Marjorie stared, wide-eyed, not just at him but at all the old soldiers; maybe, just for a moment, she too saw them as they’d been so long ago. Emboldened by that thought, Thorpe leaned forward and pecked her on the cheek. She smiled and squeezed his hands between hers. “Thank you, General,” she said. “I’ve enjoyed this evening much more than I thought I would.”

“So have I, Miss Marjorie,” he said. “Oh, I’m tired, I’ll not deny, but I don’t grudge a minute of it.”

But when, a little past midnight, he got into a nightshirt and pulled back the covers on his steel cot, he felt a dull pain in the left side of his ribcage. He curled his lip in mild scorn at the weakness of his flesh. Though he hadn’t done so much in years, he was sure he’d be fine come morning. He lay down, prayed briefly, and fell asleep.

He awoke in darkness, amid old men’s snores. The pain was back, and suddenly seemed big as the world. He sat up, started to get out of bed…

Thorpe looked down at the cuff of his gray coat. It bore the double twist of braid that showed captain’s rank. He looked at the hand protruding from the cuff. The flesh was smooth and unspotted, the tendons no longer upraised like old tree roots pushing through thin soil.

He had no time for surprise. He and the rest of the men in gray and butternut and occasional looted Yankee blue hurried through the cover afforded by a stand of old pine woods. The trees thinned ahead. He could see the line of the Weldon Railroad, the burned ruins of what had been Reams Station south of Petersburg, the low parapet the Federals had thrown up twenty or thirty yards east of the train tracks.

“Keep your ranks, boys,” he called to the men of Company A. The troopers of the Chicora Guards just grinned and nodded. They’d been through enough fights to know what to do without being told.

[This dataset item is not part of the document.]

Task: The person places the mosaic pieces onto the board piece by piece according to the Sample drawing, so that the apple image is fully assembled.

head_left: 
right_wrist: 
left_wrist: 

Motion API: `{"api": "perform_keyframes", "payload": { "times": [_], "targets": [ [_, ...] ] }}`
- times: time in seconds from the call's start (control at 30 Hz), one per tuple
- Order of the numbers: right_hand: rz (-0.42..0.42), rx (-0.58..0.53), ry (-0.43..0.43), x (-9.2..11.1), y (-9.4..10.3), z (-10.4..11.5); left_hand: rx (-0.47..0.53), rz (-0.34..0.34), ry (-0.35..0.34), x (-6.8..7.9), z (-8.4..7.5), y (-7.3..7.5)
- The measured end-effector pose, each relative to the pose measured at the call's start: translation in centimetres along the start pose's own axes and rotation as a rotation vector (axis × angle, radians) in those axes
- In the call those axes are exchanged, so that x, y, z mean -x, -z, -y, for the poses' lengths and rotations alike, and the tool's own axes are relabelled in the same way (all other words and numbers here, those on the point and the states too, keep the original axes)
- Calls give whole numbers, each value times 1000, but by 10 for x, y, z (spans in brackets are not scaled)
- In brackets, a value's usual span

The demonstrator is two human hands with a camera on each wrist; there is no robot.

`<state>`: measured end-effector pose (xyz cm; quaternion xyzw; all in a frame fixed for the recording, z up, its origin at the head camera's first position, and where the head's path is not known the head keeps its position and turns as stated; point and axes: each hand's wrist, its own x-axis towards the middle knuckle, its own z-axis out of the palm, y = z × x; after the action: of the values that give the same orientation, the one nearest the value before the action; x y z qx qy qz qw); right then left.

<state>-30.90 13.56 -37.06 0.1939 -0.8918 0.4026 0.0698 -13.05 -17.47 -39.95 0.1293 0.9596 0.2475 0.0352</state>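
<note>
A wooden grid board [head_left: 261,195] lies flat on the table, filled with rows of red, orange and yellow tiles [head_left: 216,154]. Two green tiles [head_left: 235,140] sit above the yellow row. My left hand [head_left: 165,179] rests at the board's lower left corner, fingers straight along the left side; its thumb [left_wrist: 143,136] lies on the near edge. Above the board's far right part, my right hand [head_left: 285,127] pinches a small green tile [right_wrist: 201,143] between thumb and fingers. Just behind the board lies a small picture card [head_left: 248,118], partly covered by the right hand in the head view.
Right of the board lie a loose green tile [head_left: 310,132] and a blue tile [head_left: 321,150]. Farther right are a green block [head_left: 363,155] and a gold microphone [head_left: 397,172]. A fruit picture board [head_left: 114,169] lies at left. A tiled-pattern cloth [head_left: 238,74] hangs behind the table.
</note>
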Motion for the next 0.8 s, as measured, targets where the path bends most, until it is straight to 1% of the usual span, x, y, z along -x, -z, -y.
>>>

The Federals held their fire, no doubt waiting for their foes to reach a point from which they would be unable to get away cheaply. Suddenly, from not far behind Thorpe, Brigadier General William McRae shouted, “Don’t fire a gun now, but dash for the enemy.”

The soldiers in gray traded grim looks. If McRae’s ploy failed, they were the ones who would pay the butcher’s bill. No choice, though, but to obey. Drawing his Army Colt, Thorpe cried “Forward!” and ran to the attack at the head of his company.

The Rebels burst out of the pine woods yelling like fiends. The Northern soldiers yelled, too, in surprise and alarm. Muzzle flashes stabbed outward from the parapet; thick clouds of black-powder smoke rose above it.

A Mini? ball cracked past Thorpe’s head. Confederate soldiers fell, screaming and writhing in pain. But the charge was across only a couple of hundred yards of ground. Since the Rebels did not pause to fire and reload their rifle muskets- always deadly dangerous out in the open-they drew near the parapet before too many of them fell.